» **Task requirements**
To complete this task, print all the data below exactly but leave out the images.

◇ ◇ ◇ ◇ ◇

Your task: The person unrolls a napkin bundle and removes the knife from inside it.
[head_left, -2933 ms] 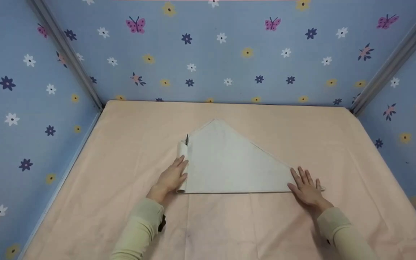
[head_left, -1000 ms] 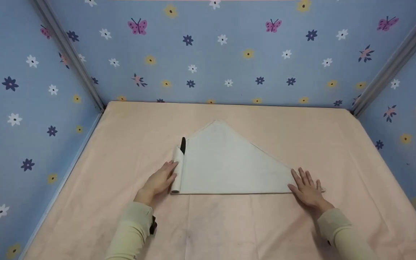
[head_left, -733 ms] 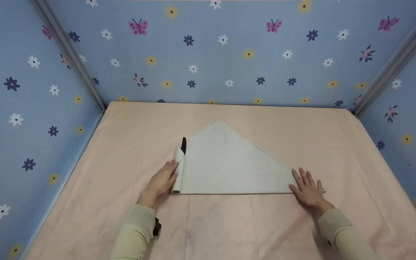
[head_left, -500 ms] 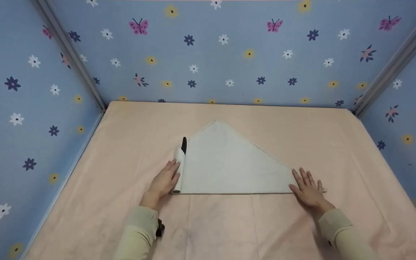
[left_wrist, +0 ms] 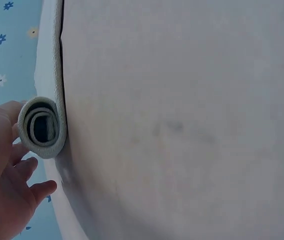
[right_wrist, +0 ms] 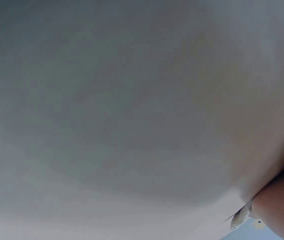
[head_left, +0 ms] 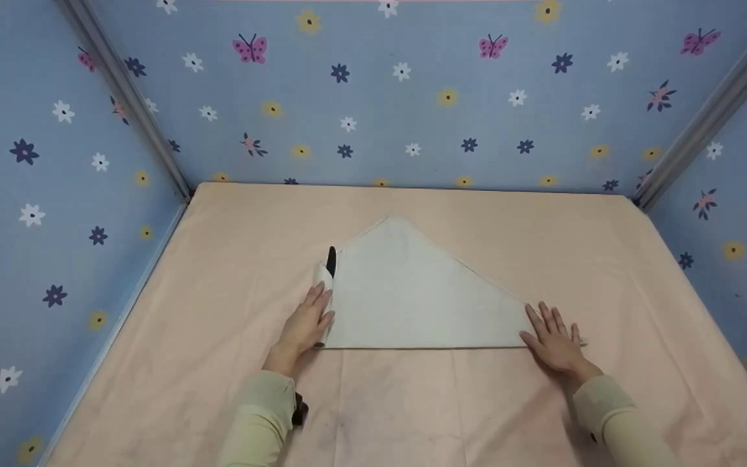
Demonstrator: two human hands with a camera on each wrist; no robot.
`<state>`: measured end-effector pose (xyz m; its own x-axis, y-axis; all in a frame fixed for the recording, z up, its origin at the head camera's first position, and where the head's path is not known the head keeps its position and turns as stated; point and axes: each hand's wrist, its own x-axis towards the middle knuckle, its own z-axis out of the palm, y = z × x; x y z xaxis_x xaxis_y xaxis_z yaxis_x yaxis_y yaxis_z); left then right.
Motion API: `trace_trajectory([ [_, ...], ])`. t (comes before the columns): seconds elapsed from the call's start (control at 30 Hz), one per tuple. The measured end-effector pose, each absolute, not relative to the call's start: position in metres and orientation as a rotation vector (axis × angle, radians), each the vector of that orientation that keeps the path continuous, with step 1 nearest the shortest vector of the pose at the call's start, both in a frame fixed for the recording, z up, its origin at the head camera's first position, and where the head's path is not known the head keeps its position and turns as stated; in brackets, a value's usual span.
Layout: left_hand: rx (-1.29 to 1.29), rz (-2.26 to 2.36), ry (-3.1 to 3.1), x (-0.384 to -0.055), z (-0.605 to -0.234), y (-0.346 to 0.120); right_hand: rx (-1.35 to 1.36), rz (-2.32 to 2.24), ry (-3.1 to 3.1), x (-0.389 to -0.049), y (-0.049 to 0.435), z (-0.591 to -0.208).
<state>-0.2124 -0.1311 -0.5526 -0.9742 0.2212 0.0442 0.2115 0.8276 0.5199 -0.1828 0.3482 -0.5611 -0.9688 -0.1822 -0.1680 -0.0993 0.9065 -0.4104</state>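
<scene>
A pale canvas-like cloth (head_left: 412, 292), folded to a peak at the far side, lies flat between my two hands. Its left end is wound into a tight roll (left_wrist: 42, 127), layered in a spiral around a dark hollow. From the roll's far end pokes a narrow black tip (head_left: 331, 262) of something mostly hidden inside. Across the roll lies my left hand (head_left: 302, 327), fingers extended over it in the head view. My right hand (head_left: 555, 344) rests flat with spread fingers on the cloth's right end, where a small pale cord-like bit (head_left: 583, 342) sticks out.
A peach tablecloth (head_left: 399, 408) with creases covers the table. Blue walls (head_left: 399, 84) printed with flowers and butterflies stand at the back and both sides, with grey posts (head_left: 133, 104) in the corners.
The roll first shifted left and showed more of the black tip. Since then my left hand has slid right and forward, further over the roll. My right hand stays in place.
</scene>
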Motion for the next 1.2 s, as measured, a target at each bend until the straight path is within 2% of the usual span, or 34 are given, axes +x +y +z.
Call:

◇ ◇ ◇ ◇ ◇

» **Problem solution**
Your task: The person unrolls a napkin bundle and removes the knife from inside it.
[head_left, -2933 ms] 
[head_left, -1000 ms] 
[head_left, -733 ms] 
[head_left, -500 ms] 
[left_wrist, +0 ms] 
[right_wrist, +0 ms] 
[head_left, +0 ms] 
Demonstrator: two human hands with a camera on each wrist; no robot.
`<state>`: measured end-effector pose (xyz m; its own x-axis, y-axis; all in a frame fixed for the recording, z up, its origin at the head camera's first position, and where the head's path is not known the head keeps its position and turns as stated; point and axes: each hand's wrist, its own x-axis towards the middle knuckle, its own z-axis out of the palm, y = z × x; x y z xaxis_x xaxis_y xaxis_z yaxis_x yaxis_y yaxis_z); left then right.
Motion API: `trace_trajectory([ [_, ...], ])`. t (comes before the columns): seconds elapsed from the call's start (control at 30 Hz), one per tuple. The measured end-effector pose, each absolute, not relative to the call's start: position in metres and orientation as a rotation vector (axis × angle, radians), each the vector of that orientation that keeps the path continuous, with step 1 nearest the shortest vector of the pose at the call's start, both in a frame fixed for the recording, z up, its origin at the head camera's first position, and where the head's path is not known the head keeps its position and turns as stated; in brackets, a value's usual span.
Layout: left_hand: rx (-1.29 to 1.29), rz (-2.26 to 2.36), ry (-3.1 to 3.1), x (-0.384 to -0.055), z (-0.605 to -0.234), y (-0.346 to 0.120); right_hand: rx (-1.35 to 1.36), rz (-2.32 to 2.24), ry (-3.1 to 3.1), x (-0.389 to -0.049), y (-0.049 to 0.435), z (-0.591 to -0.208).
<state>-0.2124 -0.1311 -0.5526 -0.9742 0.2212 0.0442 0.2115 0.8276 0.5199 -0.1828 0.3482 -0.5611 -0.9688 -0.1822 -0.1680 -0.0993 0.9065 -0.4104</state>
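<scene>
A pale canvas-like cloth (head_left: 412, 292), folded to a peak at the far side, lies flat between my two hands. Its left end is wound into a tight roll (left_wrist: 42, 127), layered in a spiral around a dark hollow. From the roll's far end pokes a narrow black tip (head_left: 331, 262) of something mostly hidden inside. Across the roll lies my left hand (head_left: 302, 327), fingers extended over it in the head view. My right hand (head_left: 555, 344) rests flat with spread fingers on the cloth's right end, where a small pale cord-like bit (head_left: 583, 342) sticks out.
A peach tablecloth (head_left: 399, 408) with creases covers the table. Blue walls (head_left: 399, 84) printed with flowers and butterflies stand at the back and both sides, with grey posts (head_left: 133, 104) in the corners.
The roll first shifted left and showed more of the black tip. Since then my left hand has slid right and forward, further over the roll. My right hand stays in place.
</scene>
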Motion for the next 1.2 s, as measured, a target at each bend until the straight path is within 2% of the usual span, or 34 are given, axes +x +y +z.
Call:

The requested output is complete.